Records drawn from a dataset
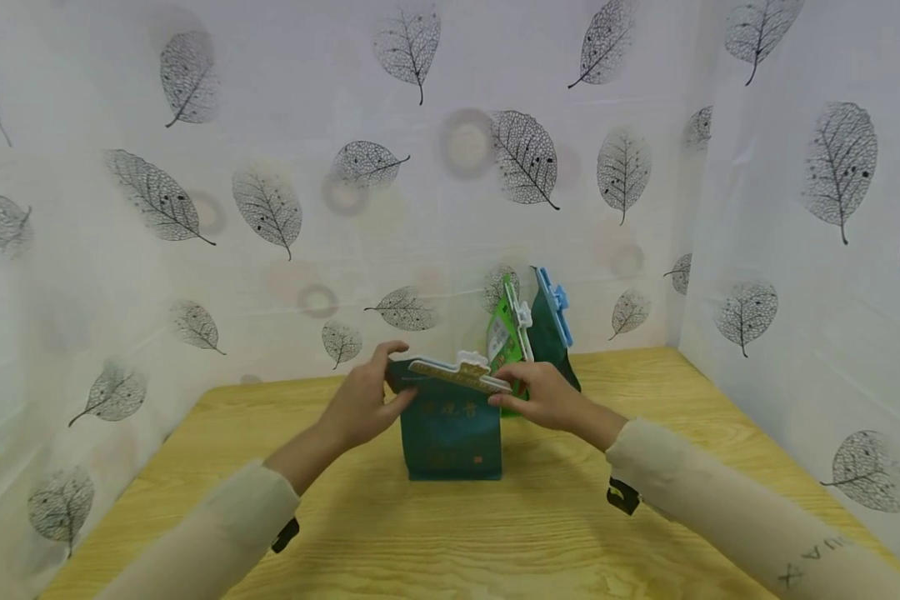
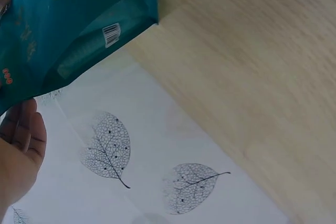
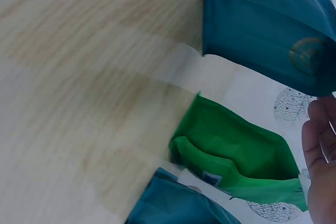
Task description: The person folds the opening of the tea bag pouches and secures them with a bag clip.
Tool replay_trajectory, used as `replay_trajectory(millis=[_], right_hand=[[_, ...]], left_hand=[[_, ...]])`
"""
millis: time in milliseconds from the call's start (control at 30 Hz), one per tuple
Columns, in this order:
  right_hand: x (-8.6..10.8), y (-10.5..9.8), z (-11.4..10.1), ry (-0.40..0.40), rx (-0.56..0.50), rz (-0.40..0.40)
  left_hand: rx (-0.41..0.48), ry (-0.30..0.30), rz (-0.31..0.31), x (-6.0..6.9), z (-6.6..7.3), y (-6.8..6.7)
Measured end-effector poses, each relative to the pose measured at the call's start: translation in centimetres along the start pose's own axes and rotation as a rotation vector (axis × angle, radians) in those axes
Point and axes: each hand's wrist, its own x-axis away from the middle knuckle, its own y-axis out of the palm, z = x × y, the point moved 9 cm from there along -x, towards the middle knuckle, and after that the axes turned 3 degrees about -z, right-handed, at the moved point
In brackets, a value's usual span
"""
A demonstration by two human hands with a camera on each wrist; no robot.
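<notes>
A teal pouch bag stands upright on the table in the head view, with a white bag clip slanting down to the right along its top edge. My left hand pinches the bag's upper left corner, thumb in front and fingers behind. At the other side, my right hand grips the clip's right end by the bag's upper right corner. In the left wrist view, fingers reach behind the teal bag. The right wrist view shows the bag's other side; the clip is hidden there.
Behind my right hand stand a green bag with a white clip and another teal bag with a blue clip. The wooden table ends at leaf-printed white sheeting at the back and sides.
</notes>
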Motion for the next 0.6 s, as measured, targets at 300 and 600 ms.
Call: replay_trajectory(millis=[300, 600], right_hand=[[0.6, 0.8, 0.5, -0.001, 0.003, -0.007], [0.9, 0.8, 0.4, -0.023, -0.032, 0.024]], left_hand=[[-0.037, 0.049, 0.033, 1.1, -0.6, 1.3], [-0.052, -0.053, 0.013, 1.6, -1.8, 2.7]])
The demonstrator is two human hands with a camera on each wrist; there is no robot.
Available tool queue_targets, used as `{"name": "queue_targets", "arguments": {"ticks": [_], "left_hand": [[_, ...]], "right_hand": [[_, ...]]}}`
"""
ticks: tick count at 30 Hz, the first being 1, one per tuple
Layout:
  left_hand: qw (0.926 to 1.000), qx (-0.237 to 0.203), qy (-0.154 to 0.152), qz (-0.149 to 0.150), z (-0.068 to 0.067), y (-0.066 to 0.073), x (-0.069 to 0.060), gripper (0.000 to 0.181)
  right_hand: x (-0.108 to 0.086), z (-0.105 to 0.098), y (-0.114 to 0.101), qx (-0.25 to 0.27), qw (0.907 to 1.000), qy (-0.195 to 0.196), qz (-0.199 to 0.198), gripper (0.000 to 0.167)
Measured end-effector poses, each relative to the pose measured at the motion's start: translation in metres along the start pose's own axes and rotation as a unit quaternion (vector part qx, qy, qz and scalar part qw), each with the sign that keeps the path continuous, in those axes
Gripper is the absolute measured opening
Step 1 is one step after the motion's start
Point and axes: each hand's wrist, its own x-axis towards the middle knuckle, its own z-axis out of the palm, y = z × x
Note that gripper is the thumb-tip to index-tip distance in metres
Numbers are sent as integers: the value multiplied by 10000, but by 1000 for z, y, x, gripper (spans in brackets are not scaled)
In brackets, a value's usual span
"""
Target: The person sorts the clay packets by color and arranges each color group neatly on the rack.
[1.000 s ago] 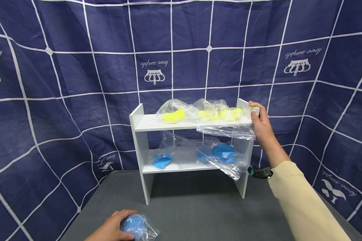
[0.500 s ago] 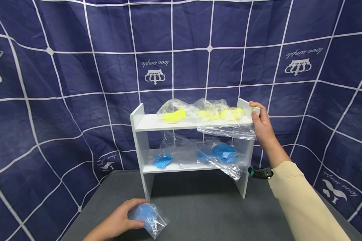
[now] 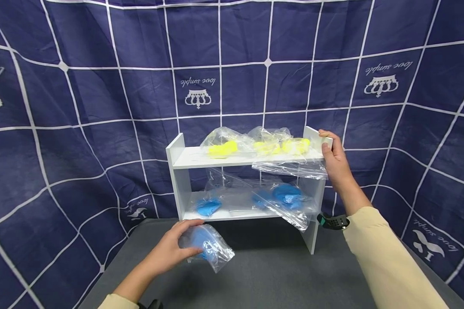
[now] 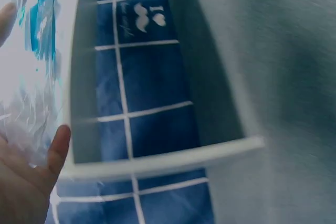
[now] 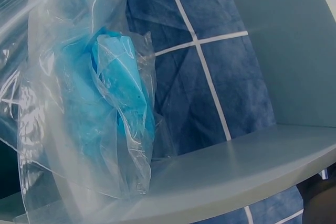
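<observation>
My left hand (image 3: 168, 251) holds a clear plastic bag (image 3: 216, 251) with something soft and blue inside, thumb and fingers on either side of it. It hangs just in front of the lower left of a small white two-tier shelf (image 3: 193, 159). In the left wrist view the bag (image 4: 34, 93) fills the left edge, beside the shelf's side panel. My right hand (image 3: 335, 161) grips the top of the shelf's right side panel (image 3: 316, 139), thumb on the near side and fingers behind. Only a dark bit of that hand shows in the right wrist view. What the blue content is, I cannot tell.
Clear bags with yellow contents (image 3: 223, 148) lie along the top board, one zip edge (image 3: 290, 168) drooping over its front. On the lower board are clear bags with blue contents (image 3: 287, 195). A grey tabletop (image 3: 263, 279) lies below, and a navy checked cloth (image 3: 239, 86) hangs behind.
My left hand has lifted the bag with blue content from the tabletop and carried it up, forward and right toward the shelf. My right hand has stayed on the side panel.
</observation>
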Motion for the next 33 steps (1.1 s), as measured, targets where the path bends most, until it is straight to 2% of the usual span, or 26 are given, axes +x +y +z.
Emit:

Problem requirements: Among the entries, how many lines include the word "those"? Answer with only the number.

Response to this exercise: 2